What you will do:
The word to look for is "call". Report every line of the entries below that has it.

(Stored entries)
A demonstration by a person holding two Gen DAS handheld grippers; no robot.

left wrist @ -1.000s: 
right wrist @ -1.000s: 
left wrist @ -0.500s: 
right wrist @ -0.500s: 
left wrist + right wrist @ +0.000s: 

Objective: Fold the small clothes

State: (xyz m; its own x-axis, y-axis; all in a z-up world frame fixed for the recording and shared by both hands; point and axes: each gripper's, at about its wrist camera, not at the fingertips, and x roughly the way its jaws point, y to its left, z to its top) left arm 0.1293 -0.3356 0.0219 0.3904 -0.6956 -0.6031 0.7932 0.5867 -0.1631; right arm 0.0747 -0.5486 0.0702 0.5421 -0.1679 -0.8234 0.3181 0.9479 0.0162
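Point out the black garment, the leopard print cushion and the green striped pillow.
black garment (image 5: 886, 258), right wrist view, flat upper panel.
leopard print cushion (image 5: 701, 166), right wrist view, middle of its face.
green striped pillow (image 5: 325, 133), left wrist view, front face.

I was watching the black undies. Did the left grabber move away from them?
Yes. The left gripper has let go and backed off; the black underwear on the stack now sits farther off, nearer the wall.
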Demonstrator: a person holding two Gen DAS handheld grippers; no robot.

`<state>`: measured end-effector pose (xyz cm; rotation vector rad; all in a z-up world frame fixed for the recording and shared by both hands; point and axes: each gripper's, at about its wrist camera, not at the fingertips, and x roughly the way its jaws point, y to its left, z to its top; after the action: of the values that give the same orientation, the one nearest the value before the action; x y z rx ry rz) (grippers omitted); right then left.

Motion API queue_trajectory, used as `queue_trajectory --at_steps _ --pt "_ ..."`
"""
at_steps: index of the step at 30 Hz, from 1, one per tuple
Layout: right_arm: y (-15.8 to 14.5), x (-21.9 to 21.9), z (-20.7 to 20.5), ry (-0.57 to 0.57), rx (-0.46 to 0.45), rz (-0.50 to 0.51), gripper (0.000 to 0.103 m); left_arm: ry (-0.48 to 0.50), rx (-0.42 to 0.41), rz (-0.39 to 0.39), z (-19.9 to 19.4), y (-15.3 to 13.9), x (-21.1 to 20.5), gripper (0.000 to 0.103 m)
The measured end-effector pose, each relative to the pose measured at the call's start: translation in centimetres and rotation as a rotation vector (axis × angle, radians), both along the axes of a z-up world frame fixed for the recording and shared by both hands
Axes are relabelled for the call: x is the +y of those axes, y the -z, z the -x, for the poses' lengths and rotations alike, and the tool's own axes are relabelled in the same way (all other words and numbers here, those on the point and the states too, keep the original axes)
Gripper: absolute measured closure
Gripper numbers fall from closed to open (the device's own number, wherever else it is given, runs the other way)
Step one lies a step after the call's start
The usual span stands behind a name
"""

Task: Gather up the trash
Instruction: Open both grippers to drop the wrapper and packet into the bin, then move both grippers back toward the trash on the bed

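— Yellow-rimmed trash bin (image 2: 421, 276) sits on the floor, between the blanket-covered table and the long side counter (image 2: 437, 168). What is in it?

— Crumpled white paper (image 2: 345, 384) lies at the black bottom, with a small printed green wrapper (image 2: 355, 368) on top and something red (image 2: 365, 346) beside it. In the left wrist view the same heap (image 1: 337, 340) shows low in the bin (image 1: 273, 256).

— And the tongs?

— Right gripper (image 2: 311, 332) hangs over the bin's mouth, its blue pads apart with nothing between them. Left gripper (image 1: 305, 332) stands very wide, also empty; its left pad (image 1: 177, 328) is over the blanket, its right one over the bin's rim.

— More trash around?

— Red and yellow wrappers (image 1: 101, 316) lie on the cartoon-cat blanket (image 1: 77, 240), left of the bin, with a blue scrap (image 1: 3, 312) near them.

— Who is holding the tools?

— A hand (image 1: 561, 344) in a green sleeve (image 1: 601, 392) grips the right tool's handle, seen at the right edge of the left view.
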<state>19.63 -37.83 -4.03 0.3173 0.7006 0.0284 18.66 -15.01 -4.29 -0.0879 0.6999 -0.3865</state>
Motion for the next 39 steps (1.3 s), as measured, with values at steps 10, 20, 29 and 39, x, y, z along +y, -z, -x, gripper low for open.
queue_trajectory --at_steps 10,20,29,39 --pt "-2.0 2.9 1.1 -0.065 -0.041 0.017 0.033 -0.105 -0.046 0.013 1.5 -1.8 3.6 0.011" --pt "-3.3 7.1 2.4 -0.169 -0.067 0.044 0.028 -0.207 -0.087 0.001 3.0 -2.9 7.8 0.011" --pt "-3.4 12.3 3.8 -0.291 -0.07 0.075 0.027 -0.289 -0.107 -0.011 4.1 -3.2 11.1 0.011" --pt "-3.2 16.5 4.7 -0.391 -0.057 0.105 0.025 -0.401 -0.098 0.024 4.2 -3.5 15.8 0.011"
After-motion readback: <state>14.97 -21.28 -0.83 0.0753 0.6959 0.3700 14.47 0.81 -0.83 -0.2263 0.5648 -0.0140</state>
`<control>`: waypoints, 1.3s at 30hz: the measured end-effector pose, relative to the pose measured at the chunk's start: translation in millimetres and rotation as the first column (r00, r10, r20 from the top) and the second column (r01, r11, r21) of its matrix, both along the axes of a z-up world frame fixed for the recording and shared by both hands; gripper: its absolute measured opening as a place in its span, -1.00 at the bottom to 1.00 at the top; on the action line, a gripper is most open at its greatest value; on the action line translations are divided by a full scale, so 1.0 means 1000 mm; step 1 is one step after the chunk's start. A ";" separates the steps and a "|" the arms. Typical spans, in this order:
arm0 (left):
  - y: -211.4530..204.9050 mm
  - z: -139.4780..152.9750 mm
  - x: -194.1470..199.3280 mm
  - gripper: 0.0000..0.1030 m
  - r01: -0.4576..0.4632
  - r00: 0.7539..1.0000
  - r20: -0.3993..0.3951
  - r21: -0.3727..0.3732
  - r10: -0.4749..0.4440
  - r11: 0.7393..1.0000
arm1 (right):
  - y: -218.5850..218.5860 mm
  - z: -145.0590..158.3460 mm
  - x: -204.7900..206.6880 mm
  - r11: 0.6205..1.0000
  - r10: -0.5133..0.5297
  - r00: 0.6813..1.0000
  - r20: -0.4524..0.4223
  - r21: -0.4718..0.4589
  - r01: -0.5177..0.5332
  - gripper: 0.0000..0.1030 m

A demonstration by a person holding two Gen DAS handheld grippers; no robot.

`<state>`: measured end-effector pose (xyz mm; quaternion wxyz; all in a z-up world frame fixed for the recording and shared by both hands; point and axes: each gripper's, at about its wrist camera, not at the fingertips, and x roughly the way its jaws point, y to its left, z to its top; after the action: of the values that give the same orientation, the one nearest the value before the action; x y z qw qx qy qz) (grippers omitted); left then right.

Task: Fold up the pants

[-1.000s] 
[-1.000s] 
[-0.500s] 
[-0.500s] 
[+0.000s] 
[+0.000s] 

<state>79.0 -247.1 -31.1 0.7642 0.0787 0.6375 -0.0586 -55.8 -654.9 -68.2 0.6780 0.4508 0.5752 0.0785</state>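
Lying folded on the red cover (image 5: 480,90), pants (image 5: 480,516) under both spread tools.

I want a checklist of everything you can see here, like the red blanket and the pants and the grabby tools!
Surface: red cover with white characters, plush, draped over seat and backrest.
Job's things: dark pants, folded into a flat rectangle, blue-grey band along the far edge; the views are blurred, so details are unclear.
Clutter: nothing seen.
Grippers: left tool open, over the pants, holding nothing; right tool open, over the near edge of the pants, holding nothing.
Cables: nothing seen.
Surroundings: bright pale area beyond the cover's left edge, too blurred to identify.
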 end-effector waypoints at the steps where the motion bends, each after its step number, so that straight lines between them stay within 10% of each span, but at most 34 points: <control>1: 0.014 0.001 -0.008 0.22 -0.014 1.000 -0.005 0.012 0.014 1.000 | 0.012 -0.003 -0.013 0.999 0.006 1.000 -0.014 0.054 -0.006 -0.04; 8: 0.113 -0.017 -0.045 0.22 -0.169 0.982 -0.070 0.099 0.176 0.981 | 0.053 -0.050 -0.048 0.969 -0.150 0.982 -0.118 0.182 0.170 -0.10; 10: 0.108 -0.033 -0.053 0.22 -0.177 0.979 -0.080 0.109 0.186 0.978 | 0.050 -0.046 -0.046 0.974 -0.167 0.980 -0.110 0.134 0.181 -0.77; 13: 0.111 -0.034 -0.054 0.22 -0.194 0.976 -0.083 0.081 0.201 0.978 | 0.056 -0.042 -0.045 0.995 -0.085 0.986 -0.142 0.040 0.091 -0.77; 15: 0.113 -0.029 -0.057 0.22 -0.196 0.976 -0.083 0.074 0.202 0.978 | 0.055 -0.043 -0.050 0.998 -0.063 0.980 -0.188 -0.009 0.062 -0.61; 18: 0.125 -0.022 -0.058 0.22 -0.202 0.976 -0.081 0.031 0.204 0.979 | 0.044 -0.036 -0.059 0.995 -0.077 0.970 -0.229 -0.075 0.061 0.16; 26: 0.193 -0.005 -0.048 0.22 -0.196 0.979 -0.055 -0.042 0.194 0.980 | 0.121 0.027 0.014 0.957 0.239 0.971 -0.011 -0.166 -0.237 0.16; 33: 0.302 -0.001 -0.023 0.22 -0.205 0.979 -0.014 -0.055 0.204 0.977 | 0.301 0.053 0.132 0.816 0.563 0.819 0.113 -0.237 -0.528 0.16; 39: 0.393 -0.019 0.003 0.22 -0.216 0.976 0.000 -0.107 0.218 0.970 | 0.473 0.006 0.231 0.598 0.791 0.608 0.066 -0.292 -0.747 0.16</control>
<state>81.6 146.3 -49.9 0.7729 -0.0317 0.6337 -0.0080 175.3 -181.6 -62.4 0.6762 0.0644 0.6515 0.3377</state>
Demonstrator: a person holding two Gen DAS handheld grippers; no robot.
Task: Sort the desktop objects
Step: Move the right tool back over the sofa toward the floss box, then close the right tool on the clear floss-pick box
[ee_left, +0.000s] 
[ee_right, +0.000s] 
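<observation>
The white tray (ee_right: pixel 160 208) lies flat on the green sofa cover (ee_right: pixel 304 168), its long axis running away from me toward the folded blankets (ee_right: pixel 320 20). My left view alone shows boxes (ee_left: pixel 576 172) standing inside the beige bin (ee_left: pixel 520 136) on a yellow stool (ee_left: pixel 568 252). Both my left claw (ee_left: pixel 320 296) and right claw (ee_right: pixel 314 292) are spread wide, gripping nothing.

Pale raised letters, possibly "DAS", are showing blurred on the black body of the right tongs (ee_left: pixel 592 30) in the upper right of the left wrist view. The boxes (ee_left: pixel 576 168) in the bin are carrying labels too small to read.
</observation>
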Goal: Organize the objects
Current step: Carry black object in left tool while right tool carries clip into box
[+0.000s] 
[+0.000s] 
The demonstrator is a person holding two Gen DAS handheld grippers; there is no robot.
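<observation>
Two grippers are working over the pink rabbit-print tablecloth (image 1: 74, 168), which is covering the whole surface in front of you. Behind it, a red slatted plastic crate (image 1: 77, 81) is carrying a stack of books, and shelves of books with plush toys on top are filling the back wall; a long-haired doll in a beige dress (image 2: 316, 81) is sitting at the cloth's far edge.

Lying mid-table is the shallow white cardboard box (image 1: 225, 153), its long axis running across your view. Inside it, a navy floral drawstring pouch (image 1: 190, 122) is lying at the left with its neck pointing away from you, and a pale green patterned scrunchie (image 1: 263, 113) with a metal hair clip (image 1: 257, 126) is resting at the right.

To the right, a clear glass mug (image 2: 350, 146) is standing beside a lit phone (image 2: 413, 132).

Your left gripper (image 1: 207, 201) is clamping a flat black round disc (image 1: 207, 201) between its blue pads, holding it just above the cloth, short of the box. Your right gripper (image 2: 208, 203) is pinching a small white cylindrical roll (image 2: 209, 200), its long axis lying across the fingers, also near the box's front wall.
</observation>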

Answer area:
The measured end-effector pose, each relative to the pose measured at the call's start: translation in centimetres and rotation as a rotation vector (axis × angle, radians), both along the axes of a z-up world frame fixed for the recording and shared by both hands
Axes are relabelled for the call: x is the +y of those axes, y the -z, z the -x, for the poses' lengths and rotations alike, and the tool's own axes are relabelled in the same way (all other words and numbers here, those on the point and the states too, keep the original axes)
Step one lies a step after the call's start

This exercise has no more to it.